4. Install the tunnel (elevated PowerShell):
```powershell
.\setup-wireguard.ps1 -ConfigPath .\wg-flatrender.conf
ping 10.66.0.1 # should reply over the tunnel
```
---
## 4. Render node: agent service
```powershell
# Configure
Copy-Item agent.env.example agent.env
notepad agent.env # set NODE_ID, NODE_HMAC_SECRET, ORCHESTRATOR_URL=http://10.66.0.1:8088, AE_PATH
```
Get `NODE_ID` by creating the node in the admin panel (**/admin/nodes → add**), or
via `POST /v1/nodes`. `NODE_HMAC_SECRET` must equal the render-svc value in `.env.v2`.
```powershell
# Install + start the service (elevated)
.\install-service.ps1
# Verify
curl http://localhost:7777/health
Get-Service FlatRenderNodeAgent
```
The node now appears **Ready** in `/admin/nodes` and starts claiming jobs.
---
## Operations
| Task | Command |
|---|---|
| Health | `curl http://localhost:7777/health` |
| Service status | `Get-Service FlatRenderNodeAgent` |
| Restart | `Restart-Service FlatRenderNodeAgent` |
| Stop | `Stop-Service FlatRenderNodeAgent` |
| Update binary | Stop service → replace exe → Start service |
| Change config | Edit `agent.env``Restart-Service FlatRenderNodeAgent` |
| Remove | `.\uninstall-service.ps1` |
| Tunnel status | `& 'C:\Program Files\WireGuard\wireguard.exe' show` |
The service auto-restarts on crash (3× at 5 s intervals) and auto-starts at boot.

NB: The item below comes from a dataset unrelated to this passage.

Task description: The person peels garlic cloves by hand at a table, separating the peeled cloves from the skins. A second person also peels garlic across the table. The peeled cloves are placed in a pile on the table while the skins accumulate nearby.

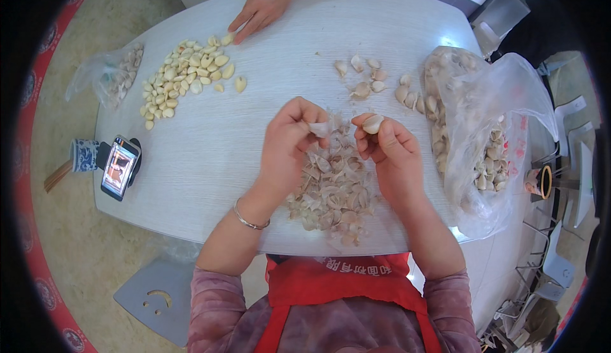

WireGuard comes up first, so the agent always has a path to the gateway.
### Mock mode
Leave `AE_PATH` empty in `agent.env` to run the **mock renderer** — useful to smoke-test
the claim → download → upload → complete pipeline on a node without an AE licence.
### Troubleshooting
- **Node never goes Ready**: tunnel down (`wireguard.exe show`) or wrong `ORCHESTRATOR_URL`.
- **401 / signature errors**: `NODE_HMAC_SECRET` mismatch with render-svc.
- **Jobs claim but fail at download**: MinIO not reachable over the mesh — confirm MinIO
is bound to `10.66.0.1` and the presigned host in render-svc points at the mesh IP.
- **AE hangs**: a stale `aerender.exe`/`AfterFX.exe` — the agent force-kills these before
each launch; confirm AE opens manually and isn't stuck on a "Crash Repair" dialog.